Source material section start
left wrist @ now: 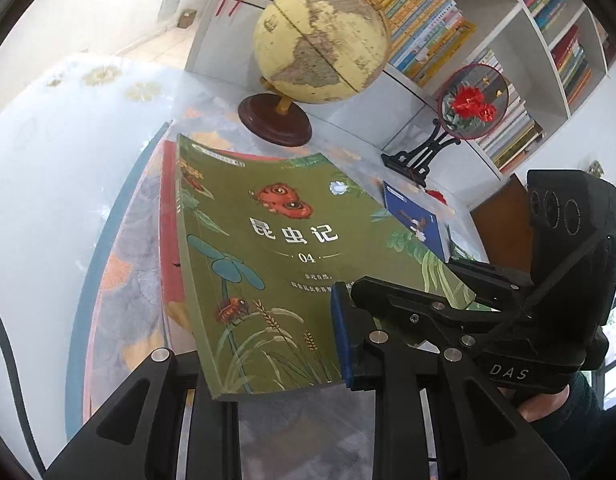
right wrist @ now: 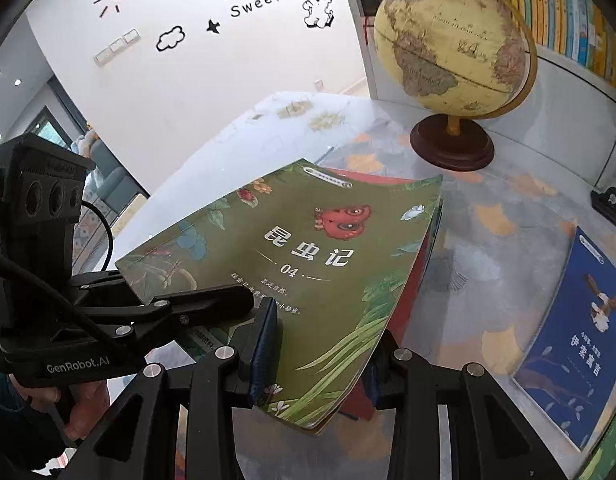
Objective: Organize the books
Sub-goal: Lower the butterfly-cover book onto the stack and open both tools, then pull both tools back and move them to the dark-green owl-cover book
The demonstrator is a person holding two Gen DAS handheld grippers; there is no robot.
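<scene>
A green paperback (left wrist: 287, 248) (right wrist: 308, 280) with a red insect and white characters on its cover is held tilted above the table by both grippers. My left gripper (left wrist: 263, 356) is shut on its near edge, one blue pad (left wrist: 342, 336) pressing on the cover. My right gripper (right wrist: 320, 364) grips the opposite near corner, the book sandwiched between its pads (right wrist: 267, 344). Each gripper shows in the other's view: the right gripper (left wrist: 464, 292) and the left gripper (right wrist: 227, 300). A red book (left wrist: 169, 216) (right wrist: 408, 312) lies flat beneath the green one.
A blue book (right wrist: 576, 332) (left wrist: 416, 220) lies on the patterned tablecloth (right wrist: 488, 200) to the right. A globe (left wrist: 320, 44) (right wrist: 452, 40) on a wooden base stands behind. A round fan ornament (left wrist: 474, 100) and a white bookshelf (left wrist: 548, 60) full of books are at the back right.
</scene>
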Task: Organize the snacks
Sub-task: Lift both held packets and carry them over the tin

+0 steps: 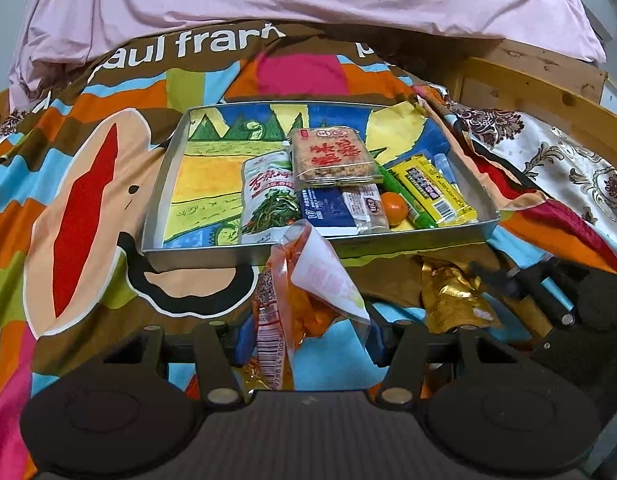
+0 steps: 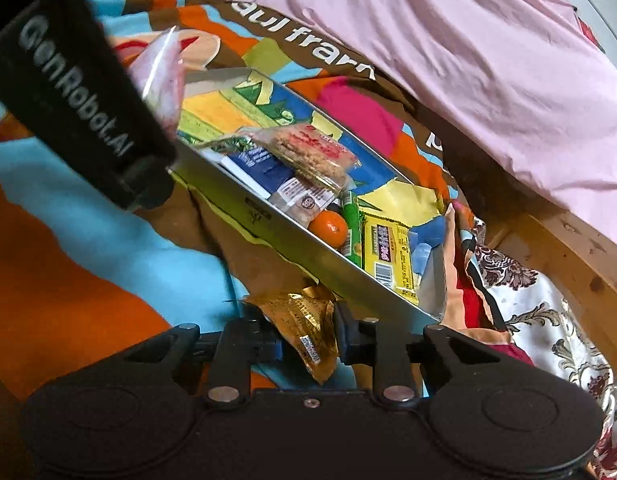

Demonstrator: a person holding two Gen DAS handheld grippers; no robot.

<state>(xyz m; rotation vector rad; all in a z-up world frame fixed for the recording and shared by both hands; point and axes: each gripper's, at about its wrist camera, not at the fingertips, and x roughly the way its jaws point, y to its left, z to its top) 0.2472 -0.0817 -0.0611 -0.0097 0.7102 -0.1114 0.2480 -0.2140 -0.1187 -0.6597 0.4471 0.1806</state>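
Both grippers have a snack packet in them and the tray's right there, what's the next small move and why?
Probably carry the left gripper forward and lower its orange-and-clear plastic snack packet into the shallow metal tray. The packet sits between its blue pads just short of the near wall, and the tray's left half is bare. The right gripper, closed on the crinkled gold foil packet, can follow.

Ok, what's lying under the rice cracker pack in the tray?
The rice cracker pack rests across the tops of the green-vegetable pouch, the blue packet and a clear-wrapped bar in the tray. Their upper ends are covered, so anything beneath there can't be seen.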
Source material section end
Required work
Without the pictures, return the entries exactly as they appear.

Answer to this problem
left wrist @ now: 
right wrist @ now: 
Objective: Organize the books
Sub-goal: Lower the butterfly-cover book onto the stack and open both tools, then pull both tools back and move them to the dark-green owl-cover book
The demonstrator is a person holding two Gen DAS handheld grippers; there is no robot.
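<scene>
A green paperback (left wrist: 287, 248) (right wrist: 308, 280) with a red insect and white characters on its cover is held tilted above the table by both grippers. My left gripper (left wrist: 263, 356) is shut on its near edge, one blue pad (left wrist: 342, 336) pressing on the cover. My right gripper (right wrist: 320, 364) grips the opposite near corner, the book sandwiched between its pads (right wrist: 267, 344). Each gripper shows in the other's view: the right gripper (left wrist: 464, 292) and the left gripper (right wrist: 227, 300). A red book (left wrist: 169, 216) (right wrist: 408, 312) lies flat beneath the green one.
A blue book (right wrist: 576, 332) (left wrist: 416, 220) lies on the patterned tablecloth (right wrist: 488, 200) to the right. A globe (left wrist: 320, 44) (right wrist: 452, 40) on a wooden base stands behind. A round fan ornament (left wrist: 474, 100) and a white bookshelf (left wrist: 548, 60) full of books are at the back right.
</scene>
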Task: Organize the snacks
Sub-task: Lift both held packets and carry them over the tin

+0 steps: 
+0 steps: 

Demonstrator: a person holding two Gen DAS handheld grippers; no robot.

<state>(xyz m; rotation vector rad; all in a z-up world frame fixed for the recording and shared by both hands; point and axes: each gripper's, at about its wrist camera, not at the fingertips, and x roughly the way its jaws point, y to its left, z to its top) 0.2472 -0.0817 -0.0611 -0.0097 0.7102 -0.1114 0.2480 -0.2140 -0.1187 -0.6597 0.4471 0.1806</state>
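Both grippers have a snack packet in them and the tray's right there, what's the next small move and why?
Probably carry the left gripper forward and lower its orange-and-clear plastic snack packet into the shallow metal tray. The packet sits between its blue pads just short of the near wall, and the tray's left half is bare. The right gripper, closed on the crinkled gold foil packet, can follow.

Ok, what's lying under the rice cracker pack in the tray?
The rice cracker pack rests across the tops of the green-vegetable pouch, the blue packet and a clear-wrapped bar in the tray. Their upper ends are covered, so anything beneath there can't be seen.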

This exercise has been completed.